- **Problem description**: Please copy out the entries below exactly, beginning with the line that contains "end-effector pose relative" and ending with the line that contains "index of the", and include nothing outside that span.

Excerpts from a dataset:
··········
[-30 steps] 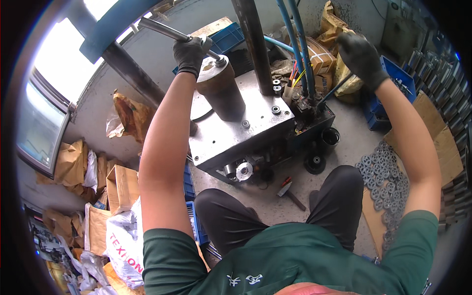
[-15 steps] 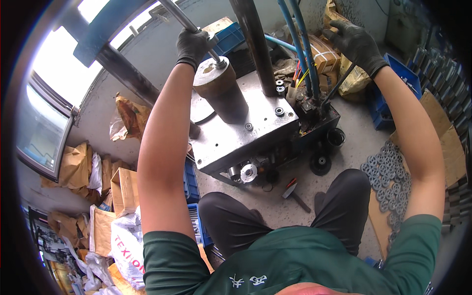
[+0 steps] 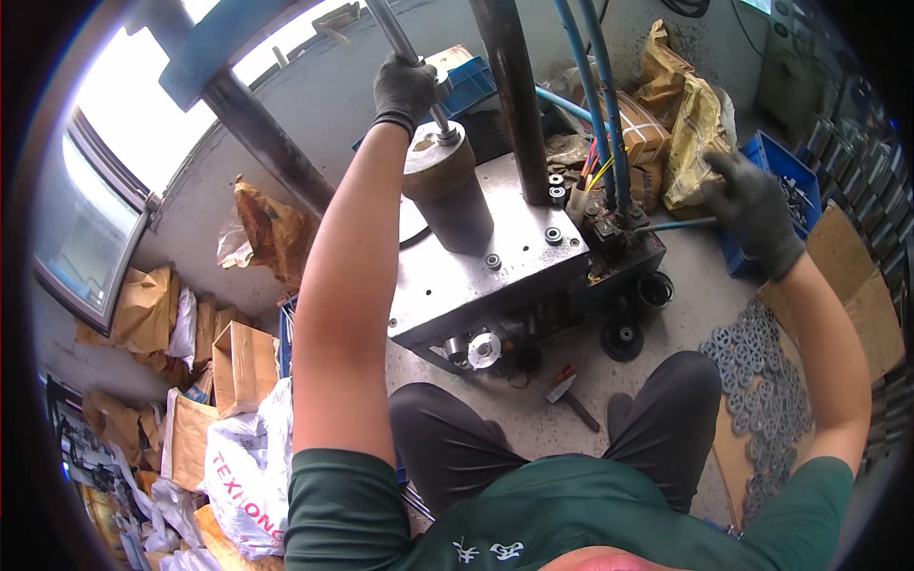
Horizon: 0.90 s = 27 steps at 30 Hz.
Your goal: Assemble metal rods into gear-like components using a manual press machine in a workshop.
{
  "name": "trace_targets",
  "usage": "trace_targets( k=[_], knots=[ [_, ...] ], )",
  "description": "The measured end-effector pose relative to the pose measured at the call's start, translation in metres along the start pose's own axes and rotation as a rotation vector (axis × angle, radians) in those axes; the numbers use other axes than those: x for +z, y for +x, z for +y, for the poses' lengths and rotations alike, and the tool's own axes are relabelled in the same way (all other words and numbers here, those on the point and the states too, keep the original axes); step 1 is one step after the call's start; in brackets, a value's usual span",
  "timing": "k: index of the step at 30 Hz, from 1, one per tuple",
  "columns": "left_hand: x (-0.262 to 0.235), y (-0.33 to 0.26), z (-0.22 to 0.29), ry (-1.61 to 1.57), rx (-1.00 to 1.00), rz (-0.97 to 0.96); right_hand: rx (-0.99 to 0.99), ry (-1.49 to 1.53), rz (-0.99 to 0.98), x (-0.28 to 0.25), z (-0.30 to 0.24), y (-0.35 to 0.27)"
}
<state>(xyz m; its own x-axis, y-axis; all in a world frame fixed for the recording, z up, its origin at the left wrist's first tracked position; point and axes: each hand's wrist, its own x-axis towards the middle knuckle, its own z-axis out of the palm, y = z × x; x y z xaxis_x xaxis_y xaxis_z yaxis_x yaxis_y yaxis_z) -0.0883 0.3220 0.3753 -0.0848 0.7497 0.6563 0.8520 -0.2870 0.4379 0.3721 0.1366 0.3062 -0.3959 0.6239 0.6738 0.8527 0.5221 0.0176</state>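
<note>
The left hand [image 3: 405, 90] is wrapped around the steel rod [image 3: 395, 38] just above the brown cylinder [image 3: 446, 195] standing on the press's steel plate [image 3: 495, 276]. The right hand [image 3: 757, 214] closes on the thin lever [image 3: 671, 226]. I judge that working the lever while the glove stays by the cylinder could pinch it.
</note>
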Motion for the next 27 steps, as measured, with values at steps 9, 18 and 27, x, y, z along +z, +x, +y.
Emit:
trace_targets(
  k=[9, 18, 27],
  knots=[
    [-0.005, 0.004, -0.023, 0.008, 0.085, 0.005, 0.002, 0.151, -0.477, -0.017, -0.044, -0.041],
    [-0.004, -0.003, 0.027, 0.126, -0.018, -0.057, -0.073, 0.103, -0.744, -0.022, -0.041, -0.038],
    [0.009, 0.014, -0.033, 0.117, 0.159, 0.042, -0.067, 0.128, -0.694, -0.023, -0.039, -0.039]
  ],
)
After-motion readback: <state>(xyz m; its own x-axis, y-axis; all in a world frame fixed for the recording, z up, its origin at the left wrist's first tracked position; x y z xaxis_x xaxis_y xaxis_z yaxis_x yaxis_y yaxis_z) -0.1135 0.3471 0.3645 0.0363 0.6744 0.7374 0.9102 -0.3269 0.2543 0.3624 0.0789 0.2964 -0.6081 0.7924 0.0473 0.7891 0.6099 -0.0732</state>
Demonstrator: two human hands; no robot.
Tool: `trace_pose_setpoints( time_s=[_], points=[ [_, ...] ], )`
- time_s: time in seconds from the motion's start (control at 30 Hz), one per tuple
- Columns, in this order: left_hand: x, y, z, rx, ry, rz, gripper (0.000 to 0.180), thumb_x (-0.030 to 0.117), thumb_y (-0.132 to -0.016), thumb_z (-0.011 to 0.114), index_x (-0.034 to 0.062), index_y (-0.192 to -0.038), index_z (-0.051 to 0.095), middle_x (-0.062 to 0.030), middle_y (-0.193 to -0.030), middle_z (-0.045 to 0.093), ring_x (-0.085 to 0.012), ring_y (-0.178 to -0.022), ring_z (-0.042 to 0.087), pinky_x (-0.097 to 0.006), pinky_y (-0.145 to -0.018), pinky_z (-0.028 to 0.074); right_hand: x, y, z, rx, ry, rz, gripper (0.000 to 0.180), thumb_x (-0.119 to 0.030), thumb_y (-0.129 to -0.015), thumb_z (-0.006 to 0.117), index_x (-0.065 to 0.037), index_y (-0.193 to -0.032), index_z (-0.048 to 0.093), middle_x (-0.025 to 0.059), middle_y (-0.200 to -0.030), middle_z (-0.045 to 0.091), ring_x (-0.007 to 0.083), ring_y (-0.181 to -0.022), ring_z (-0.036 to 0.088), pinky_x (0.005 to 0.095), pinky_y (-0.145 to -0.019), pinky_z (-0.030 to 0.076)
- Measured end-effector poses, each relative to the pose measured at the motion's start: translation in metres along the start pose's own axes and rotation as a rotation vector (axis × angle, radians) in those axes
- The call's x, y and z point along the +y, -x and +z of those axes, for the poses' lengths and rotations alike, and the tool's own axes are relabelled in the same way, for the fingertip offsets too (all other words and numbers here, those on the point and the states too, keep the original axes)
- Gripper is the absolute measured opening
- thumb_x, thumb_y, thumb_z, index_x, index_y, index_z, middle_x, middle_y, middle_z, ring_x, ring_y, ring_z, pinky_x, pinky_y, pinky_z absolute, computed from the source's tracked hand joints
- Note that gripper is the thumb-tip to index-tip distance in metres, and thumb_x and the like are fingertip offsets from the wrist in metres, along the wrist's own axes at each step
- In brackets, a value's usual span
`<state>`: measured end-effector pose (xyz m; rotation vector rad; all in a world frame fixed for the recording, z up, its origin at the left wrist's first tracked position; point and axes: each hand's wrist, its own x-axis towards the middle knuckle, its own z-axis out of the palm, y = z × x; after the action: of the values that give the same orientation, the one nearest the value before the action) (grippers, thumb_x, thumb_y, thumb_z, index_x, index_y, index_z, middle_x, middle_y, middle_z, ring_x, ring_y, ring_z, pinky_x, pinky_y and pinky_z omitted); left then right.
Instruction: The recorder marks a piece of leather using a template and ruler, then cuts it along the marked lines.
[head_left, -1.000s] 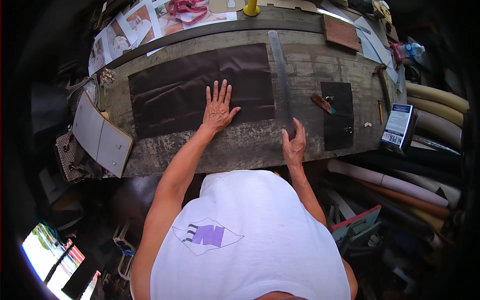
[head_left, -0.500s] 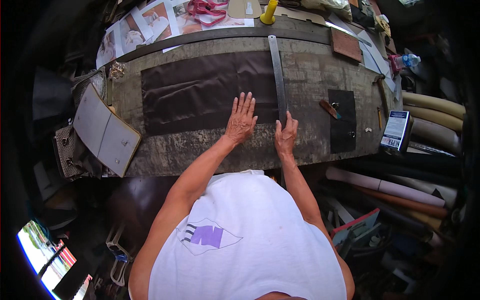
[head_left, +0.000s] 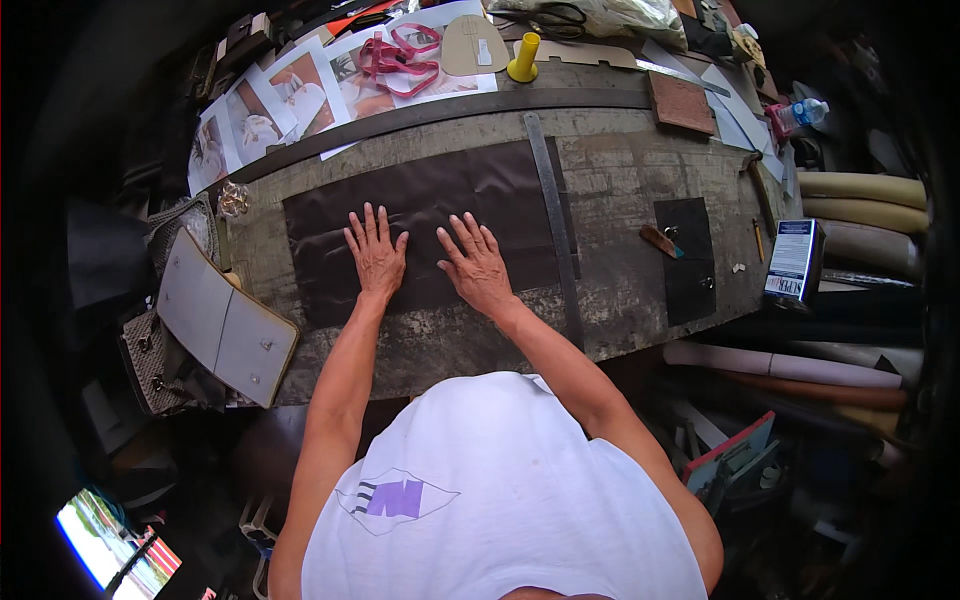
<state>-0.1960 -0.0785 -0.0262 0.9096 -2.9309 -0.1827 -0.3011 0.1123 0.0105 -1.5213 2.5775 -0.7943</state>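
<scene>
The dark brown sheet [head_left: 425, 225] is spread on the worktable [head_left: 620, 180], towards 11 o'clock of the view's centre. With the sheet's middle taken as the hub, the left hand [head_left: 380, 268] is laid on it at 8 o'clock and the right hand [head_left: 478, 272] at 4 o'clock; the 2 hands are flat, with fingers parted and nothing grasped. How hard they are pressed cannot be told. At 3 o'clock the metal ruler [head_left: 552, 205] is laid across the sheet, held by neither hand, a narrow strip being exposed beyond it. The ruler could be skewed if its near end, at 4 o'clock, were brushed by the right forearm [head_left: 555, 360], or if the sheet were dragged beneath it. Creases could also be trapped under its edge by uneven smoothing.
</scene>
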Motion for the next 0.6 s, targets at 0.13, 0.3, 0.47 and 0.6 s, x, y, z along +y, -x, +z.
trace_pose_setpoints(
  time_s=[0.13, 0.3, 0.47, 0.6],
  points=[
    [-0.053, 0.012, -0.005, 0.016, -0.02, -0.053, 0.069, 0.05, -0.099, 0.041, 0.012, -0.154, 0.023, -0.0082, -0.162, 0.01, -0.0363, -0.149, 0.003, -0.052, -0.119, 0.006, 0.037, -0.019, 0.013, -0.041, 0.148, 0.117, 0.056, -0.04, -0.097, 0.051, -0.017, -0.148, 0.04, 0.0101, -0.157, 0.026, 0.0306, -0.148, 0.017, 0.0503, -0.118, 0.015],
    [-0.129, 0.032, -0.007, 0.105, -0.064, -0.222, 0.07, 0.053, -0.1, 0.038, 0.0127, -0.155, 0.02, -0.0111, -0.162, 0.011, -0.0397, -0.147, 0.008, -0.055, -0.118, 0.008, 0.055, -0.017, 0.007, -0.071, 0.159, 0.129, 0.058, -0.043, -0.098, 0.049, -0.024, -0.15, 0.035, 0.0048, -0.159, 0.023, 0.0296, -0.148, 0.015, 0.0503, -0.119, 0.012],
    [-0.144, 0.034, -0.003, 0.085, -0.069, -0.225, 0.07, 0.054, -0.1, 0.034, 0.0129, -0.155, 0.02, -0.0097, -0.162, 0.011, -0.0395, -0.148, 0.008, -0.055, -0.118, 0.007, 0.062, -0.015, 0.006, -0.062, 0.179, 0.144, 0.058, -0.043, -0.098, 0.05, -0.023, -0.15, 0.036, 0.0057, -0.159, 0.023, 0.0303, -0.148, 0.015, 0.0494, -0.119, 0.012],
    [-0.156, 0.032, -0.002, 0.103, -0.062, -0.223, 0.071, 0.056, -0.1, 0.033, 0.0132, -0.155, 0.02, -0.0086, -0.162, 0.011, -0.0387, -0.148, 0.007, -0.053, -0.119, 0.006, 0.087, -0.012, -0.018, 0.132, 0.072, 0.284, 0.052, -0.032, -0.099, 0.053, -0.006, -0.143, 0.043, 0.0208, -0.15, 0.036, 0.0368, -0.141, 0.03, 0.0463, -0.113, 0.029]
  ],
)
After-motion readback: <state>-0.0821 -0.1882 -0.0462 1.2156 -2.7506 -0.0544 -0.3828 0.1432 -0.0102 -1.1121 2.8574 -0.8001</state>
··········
- **Exercise solution**:
  "description": "The measured end-effector pose relative to the pose measured at the call's start, translation in metres along the start pose's own axes and rotation as a rotation vector (axis × angle, radians) in those axes; the numbers use other axes than those: x for +z, y for +x, z for +y, for the poses' lengths and rotations alike, and the tool's own axes are relabelled in the same way (all other words and numbers here, those on the point and the states too, keep the original axes); step 1 is one step after the call's start; in brackets, a value's usual span",
  "timing": "k: index of the step at 30 Hz, from 1, one per tuple",

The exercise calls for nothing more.